(Problem to work on): Would you reproduce every line of the material exactly?

╭─ Information supplied

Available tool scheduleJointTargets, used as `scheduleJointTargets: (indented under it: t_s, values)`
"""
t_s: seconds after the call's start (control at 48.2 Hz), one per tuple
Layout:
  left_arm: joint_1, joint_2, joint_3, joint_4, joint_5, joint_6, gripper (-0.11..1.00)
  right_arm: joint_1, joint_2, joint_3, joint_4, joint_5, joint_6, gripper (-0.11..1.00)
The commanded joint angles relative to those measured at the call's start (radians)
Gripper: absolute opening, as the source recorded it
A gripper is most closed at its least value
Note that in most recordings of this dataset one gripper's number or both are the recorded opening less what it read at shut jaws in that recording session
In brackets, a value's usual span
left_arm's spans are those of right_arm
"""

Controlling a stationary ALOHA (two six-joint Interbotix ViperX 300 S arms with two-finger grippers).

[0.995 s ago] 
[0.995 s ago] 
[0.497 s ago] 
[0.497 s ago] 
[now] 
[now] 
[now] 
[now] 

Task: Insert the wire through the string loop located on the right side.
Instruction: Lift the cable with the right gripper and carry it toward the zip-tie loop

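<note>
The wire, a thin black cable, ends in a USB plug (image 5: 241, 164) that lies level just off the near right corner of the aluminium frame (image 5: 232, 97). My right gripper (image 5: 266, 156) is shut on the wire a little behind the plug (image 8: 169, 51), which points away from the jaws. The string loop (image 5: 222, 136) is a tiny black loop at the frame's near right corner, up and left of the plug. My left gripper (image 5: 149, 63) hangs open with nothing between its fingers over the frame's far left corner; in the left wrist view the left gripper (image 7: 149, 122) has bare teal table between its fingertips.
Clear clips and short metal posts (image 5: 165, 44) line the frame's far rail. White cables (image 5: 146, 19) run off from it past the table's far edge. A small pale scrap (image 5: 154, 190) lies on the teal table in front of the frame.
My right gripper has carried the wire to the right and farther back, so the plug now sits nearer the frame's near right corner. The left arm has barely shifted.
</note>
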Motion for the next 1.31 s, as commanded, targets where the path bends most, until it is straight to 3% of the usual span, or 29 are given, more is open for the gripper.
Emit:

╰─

(Written answer):
Available tool scheduleJointTargets, used as `scheduleJointTargets: (indented under it: t_s, values)`
"""
t_s: seconds after the call's start (control at 48.2 Hz), one per tuple
Layout:
  left_arm: joint_1, joint_2, joint_3, joint_4, joint_5, joint_6, gripper (-0.11..1.00)
  right_arm: joint_1, joint_2, joint_3, joint_4, joint_5, joint_6, gripper (-0.11..1.00)
The commanded joint angles relative to those measured at the call's start (radians)
Gripper: absolute opening, as the source recorded it
A gripper is most closed at its least value
Note that in most recordings of this dataset one gripper's number or both are the recorded opening less what it read at shut jaws in that recording session
In brackets, a value's usual span
left_arm's spans are those of right_arm
"""

Controlling a stationary ALOHA (two six-joint Interbotix ViperX 300 S arms with two-finger grippers).

[0.995 s ago] 
[0.995 s ago] 
[0.497 s ago] 
[0.497 s ago] 
[now] 
[now] 
[now] 
[now] 

Task: Insert the wire through the string loop located on the right side.
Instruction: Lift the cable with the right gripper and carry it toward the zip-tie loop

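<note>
The wire, a thin black cable, ends in a USB plug (image 5: 241, 164) that lies level just off the near right corner of the aluminium frame (image 5: 232, 97). My right gripper (image 5: 266, 156) is shut on the wire a little behind the plug (image 8: 169, 51), which points away from the jaws. The string loop (image 5: 222, 136) is a tiny black loop at the frame's near right corner, up and left of the plug. My left gripper (image 5: 149, 63) hangs open with nothing between its fingers over the frame's far left corner; in the left wrist view the left gripper (image 7: 149, 122) has bare teal table between its fingertips.
Clear clips and short metal posts (image 5: 165, 44) line the frame's far rail. White cables (image 5: 146, 19) run off from it past the table's far edge. A small pale scrap (image 5: 154, 190) lies on the teal table in front of the frame.
My right gripper has carried the wire to the right and farther back, so the plug now sits nearer the frame's near right corner. The left arm has barely shifted.
</note>
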Motion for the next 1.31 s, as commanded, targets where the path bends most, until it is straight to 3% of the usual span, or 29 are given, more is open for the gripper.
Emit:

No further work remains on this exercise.